Routing Performance Benchmarking Setup on Cloud Foundry

The Cloud Foundry Routing subsystem handles and forwards all incoming requests to platform system components and applications. As such, the latency and throughput of the routing components has significant impact on the performance of your applications. Seemingly harmless code changes to these components could lead to unexpected performance regressions. A recent performance degradation in the GoRouter prompted the Routing team to investigate approaches to detect regressions as they are introduced.

While the main goal is to find and fix regressions, performance testing also enables the team to establish a baseline benchmark for the routing tier, and better educate Cloud Foundry operators on how to scale their deployment.

Creating this benchmark involves answering a number of questions. What metrics are important to watch? How should these metrics be measured? How can regressions be guarded against?

Here’s what we’ll cover:

Routing Performance Benchmarking Setup
Load Profiles
Benchmarking Results
Guidance for Operators on Horizontally Scaling GoRouter
What’s Next?

Routing Performance Benchmarking Setup

A critical part of performance testing is to ensure as few variables as possible change during each run of the experiment. This generates more consistent results, and allows easier comparison between test runs.
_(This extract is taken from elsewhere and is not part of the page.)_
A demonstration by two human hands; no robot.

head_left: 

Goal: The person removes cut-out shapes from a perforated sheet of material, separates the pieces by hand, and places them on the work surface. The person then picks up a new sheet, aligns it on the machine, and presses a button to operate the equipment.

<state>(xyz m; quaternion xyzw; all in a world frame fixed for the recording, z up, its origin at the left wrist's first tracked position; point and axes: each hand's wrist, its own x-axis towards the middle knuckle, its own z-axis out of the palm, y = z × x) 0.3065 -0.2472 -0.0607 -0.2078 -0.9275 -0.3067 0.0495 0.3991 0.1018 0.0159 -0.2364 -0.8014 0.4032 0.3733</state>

In a typical science experiment setup, the variables are separated into dependent, independent, and controlled variables.

Dependent variables: The dependent variables for this testing are of course the throughput and latency numbers that result from our performance benchmarking, as well as the CPU usage of the router VMs during the test runs.
Independent variables: For independent variables, while there are a great many knobs to twist and turn in order to see how the system performs, currently only the version of the software running is changed. Since the first goal is to prevent regressions, running the exact same tests against different versions of the software enables the team to quickly see any performance degradation that might have been introduced.
Controlled variables: Besides these variables, everything else is controlled and kept static, or the impact is minimized in the case of virtual machines.

Load Generating

The load generating tool used for performance setup is a simple utility called hey. Hey is very similar to ApacheBench (ab) in its ease of use. It does not require as complicated of a setup as other load generating frameworks. It is also easy to parse the output for automated testing so tests could easily be run in a continuous integration pipeline. These tests were performed on Amazon Web Services, and the routers are deployed with the default instance types as can be seen in the table below.

Cloud Foundry Routers

There are two types of routers in Cloud Foundry:

GoRouter: An L7 router responsible for routing HTTP and websocket requests;
TCP Router: An optional L4 router that handles routing of non-HTTP TCP requests. Read more about TCP routing.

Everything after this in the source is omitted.